Full-Text RSS 3.9.5

Full-Text RSS version 3.9.5 is now available. Full-Text RSS is used by software developers and news enthusiasts to extract article content from news sites and blogs, and to convert RSS feeds that contain only extracts of stories to full-text feeds.

Existing customers can download the latest version through our customer login.

What’s changed in 3.9.5?

You’ll find a full changelog at the end, but here are the main changes.

HTML parsing and character encoding

The main change in this release affects users of our hosted service and also self-hosted users who ran our server initialisation script to set up a new server.

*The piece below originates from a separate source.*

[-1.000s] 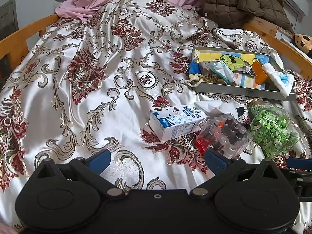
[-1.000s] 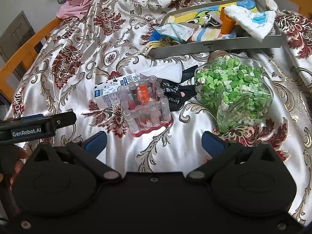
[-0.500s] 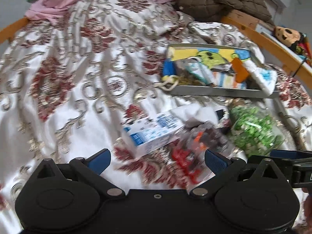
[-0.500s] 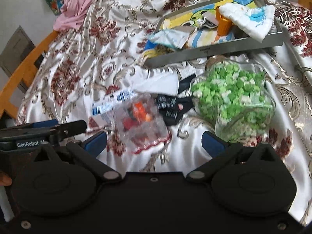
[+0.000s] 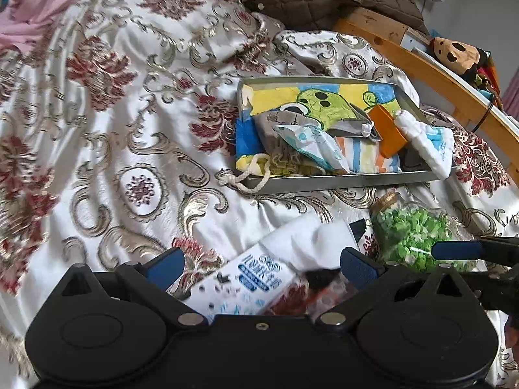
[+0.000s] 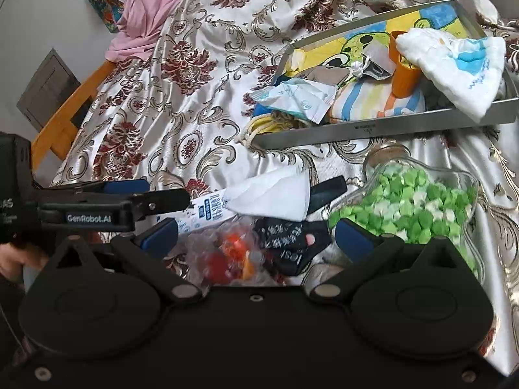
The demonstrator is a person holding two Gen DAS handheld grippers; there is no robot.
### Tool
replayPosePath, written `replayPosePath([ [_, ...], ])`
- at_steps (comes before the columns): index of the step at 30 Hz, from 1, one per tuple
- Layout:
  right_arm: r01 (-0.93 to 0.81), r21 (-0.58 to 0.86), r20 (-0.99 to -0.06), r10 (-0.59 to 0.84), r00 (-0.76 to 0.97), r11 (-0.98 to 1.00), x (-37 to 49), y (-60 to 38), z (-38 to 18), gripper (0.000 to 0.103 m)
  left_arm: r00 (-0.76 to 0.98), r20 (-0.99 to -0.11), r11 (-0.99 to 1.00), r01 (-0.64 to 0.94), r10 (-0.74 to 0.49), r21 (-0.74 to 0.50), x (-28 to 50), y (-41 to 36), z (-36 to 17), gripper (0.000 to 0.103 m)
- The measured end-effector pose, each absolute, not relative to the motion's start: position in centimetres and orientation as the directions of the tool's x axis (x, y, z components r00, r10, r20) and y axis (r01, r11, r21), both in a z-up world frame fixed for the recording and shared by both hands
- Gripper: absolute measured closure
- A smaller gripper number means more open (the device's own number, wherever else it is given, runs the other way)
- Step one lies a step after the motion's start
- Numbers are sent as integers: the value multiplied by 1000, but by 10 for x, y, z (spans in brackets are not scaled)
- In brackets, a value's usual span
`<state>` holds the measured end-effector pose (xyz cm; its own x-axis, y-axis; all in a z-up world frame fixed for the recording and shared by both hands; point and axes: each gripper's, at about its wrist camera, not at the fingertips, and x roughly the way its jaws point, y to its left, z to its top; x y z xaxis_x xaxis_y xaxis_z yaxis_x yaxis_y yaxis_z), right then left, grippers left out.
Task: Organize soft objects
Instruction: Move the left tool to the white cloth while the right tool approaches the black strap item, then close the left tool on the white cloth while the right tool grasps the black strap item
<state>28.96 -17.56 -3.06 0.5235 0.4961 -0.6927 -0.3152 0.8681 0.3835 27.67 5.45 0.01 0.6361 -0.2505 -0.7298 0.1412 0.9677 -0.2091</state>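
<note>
Grippers, left (image 5: 259, 265) and right (image 6: 256, 233), gape over bedspread (image 5: 129, 129) clutter

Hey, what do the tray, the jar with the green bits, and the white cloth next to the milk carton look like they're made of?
Tray: likely metal, a dull grey brushed wall with straight, thin edges.
Jar: clear glass or hard plastic, shiny and see-through; which one is unclear.
White cloth: soft matte fabric or tissue, creased and folded limp beside the milk carton.

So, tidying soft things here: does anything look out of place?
Yes: a white cloth with blue print droops over the grey metal tray's front rim, and a cream cord dangles off its corner.
</note>
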Motion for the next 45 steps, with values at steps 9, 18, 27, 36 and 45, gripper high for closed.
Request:
replayPosePath([
  [9, -358, 400, -715, 532, 454, 844, 324, -161, -43, 1, 565, -738, 929, 244, -368, -277, 324, 60, -27, 3],
  [18, -348, 425, -752, 540, 378, 836, 342, -138, -55, 1, 468, -762, 894, 210, -448, -396, 344, 70, -56, 12],
  [27, -298, 473, -743, 557, 371, 829, 347, -137, -67, 0, 434, -758, 868, 149, -487, -473, 358, 71, -73, 39],
  [36, -308, 473, -734, 563, 381, 825, 349, -132, -69, 1, 456, -762, 887, 199, -459, -416, 355, 61, -73, 67],
  [45, -266, 486, -738, 554, 385, 833, 355, -132, -69, 0, 504, -741, 896, 221, -443, -386, 351, 65, -71, 92],
])
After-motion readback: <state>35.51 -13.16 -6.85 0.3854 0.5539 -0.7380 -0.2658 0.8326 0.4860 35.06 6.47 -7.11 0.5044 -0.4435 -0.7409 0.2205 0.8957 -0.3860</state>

We now only parse with HTML5-PHP rather than Gumbo PHP. We’ve done this because in some situations the latter produced results where certain characters were double-encoded. We hope to fix this for future releases.

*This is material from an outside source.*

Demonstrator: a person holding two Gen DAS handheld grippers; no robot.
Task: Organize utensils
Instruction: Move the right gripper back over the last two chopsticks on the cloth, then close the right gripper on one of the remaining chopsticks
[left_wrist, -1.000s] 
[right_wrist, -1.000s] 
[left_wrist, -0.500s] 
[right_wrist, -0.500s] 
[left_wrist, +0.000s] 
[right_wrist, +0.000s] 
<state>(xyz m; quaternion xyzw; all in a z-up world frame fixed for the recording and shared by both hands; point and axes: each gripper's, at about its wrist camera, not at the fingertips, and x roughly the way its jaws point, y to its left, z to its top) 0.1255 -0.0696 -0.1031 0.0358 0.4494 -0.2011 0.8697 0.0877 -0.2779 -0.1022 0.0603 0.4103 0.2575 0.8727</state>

If the character encoding issue didn’t affect you and you want to continue with Gumbo parsing, you will have to edit your config file (look for $options->allowed_parsers and $options->default_parser).

PHP 7.3 compatible

We removed code that was deprecated in PHP 7.3 and tested this release with PHP 7.3.

Feed preview in Firefox

Firefox users might have noticed that the feeds we produced did not display well in the browser. We use XSL and CSS stylesheets to get the browser to render feeds more nicely, rather than simply display the raw XML. Firefox does not support the disable-output-escaping XSL attribute we relied on, so we’re using Javascript code by Sean M. Burke to handle this. This change does not affect the actual RSS, only how it’s presented in certain browser like Firefox.

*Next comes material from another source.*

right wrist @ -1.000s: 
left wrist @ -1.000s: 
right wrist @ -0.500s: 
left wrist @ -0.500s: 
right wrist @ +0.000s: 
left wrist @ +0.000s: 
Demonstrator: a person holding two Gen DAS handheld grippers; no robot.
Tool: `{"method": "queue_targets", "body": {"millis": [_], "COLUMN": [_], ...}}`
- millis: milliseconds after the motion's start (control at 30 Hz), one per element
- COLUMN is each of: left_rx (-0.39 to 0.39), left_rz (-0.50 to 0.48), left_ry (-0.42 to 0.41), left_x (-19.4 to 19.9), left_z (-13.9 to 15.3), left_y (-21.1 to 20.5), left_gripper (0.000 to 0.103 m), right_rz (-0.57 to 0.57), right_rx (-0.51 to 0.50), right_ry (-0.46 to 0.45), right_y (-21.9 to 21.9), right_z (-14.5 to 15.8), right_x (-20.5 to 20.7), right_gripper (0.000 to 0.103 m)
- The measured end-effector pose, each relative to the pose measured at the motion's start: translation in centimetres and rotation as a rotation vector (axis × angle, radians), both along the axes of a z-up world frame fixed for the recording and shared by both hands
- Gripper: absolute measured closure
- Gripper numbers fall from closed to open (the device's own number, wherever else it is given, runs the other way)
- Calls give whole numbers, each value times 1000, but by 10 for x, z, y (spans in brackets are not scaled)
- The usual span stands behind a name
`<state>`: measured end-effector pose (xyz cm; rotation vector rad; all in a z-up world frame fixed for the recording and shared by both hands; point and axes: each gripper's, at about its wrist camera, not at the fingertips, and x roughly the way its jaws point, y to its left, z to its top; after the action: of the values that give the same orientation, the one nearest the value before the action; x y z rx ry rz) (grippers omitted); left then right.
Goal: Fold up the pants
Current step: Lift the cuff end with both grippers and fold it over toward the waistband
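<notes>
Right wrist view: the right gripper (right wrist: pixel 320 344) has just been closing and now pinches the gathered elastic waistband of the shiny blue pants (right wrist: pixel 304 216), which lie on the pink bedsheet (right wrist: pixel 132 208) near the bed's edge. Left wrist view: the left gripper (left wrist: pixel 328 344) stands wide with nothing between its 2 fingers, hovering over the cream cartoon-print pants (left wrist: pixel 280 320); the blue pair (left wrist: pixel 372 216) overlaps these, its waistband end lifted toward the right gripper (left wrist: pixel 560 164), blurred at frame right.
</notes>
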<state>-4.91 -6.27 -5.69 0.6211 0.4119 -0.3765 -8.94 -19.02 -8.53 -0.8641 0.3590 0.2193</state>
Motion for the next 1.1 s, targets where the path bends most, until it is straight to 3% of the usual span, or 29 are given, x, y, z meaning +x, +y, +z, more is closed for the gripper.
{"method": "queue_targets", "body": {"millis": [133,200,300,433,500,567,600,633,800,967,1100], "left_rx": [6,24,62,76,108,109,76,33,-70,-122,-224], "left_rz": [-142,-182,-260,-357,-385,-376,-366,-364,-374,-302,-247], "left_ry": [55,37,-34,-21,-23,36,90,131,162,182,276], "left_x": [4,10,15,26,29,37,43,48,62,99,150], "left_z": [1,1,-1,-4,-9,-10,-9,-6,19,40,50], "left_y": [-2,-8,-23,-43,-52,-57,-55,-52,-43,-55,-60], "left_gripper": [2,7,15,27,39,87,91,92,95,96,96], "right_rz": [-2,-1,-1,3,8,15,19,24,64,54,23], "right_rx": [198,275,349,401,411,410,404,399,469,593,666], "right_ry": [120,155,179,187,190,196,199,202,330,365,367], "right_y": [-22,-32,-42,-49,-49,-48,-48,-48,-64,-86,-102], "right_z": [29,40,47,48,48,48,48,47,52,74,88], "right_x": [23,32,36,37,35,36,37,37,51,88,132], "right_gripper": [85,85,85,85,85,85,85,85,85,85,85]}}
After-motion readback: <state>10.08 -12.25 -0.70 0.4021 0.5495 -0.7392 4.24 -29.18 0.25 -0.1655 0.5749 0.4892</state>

Because of the EU General Data Protection Regulation (GDPR), some sites have put up cookie notices on their pages notifying you of their use of cookies and asking you to accept. Some sites go even further and put up cookie walls in front of all EU visitors. These are warnings displayed to visitors prompting them to accept tracking of some sort before they can start reading the content they want to read. Some sites go even further and flat out refuse to load content for EU visitors.

If you install Full-Text RSS on a server in an EU country, Full-Text RSS will also be treated as an EU visitor. Because Full-Text RSS acts as your proxy here and has no intention of tracking you or helping other sites track you, we have rules to pass through many cookie walls and give you the content you’re after. This approach works well, but is limited in that it requires knowledge of how a site has implemented its cookie wall. As such, you may still encounter sites that won’t work when Full-Text RSS is installed on an EU server.

So, as much as we think the GDPR is a good move, to make sure Full-Text RSS is able to work with the widest range of sites, our suggestion is to install Full-Text RSS on a server outside the EU, or to configure Full-Text RSS to use a non-EU proxy. We’ll be updating our hosting page with recommendations soon, as well as moving our hosted Full-Text RSS instances outside of the EU.

Full changelog

  • Bug fix: Character encoding issues (now using bundled HTML5-PHP parser by default)
  • Bug fix: RSS preview broken in Firefox (preview stylesheet updated)
  • Bug fix: Google Alert feeds not producing results (meta refresh handling updated)
  • Bug fix: srcset relative URLs now rewritten to absolute form (in line with img src)
  • Bug fix: disable XSS filtering in extract.php when &xss=0
  • Updated default User-Agent strings used
  • HTML5-PHP library updated to version 2.6
  • Updated server setup script (ubuntu-18.04.pp) to use newer versions of PECL HTTP and APCu
  • Deprecated $options->allowed_urls in favour of $options->allowed_hosts in config.php
  • Removed deprecated filter_var flags for PHP 7.3 compatibility
  • Tested with PHP 7.3